== Directions for this task ==
Copy the data that follows, character for character, minus the pictures.

== Data extract ==
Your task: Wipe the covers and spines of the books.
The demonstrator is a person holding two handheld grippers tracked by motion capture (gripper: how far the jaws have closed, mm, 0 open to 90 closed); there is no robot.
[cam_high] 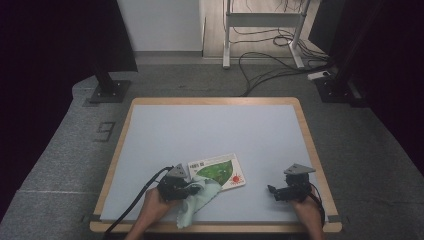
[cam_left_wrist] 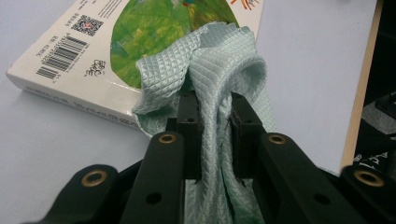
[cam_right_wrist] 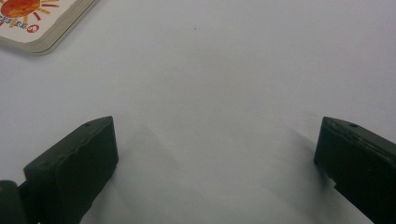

== Response ==
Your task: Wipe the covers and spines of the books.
The demonstrator is a person holding two handheld grippers tracked by motion capture (gripper: how far the jaws have closed, mm, 0 open to 90 closed); there is no robot.
[cam_high] 
[cam_left_wrist] 
[cam_right_wrist] 

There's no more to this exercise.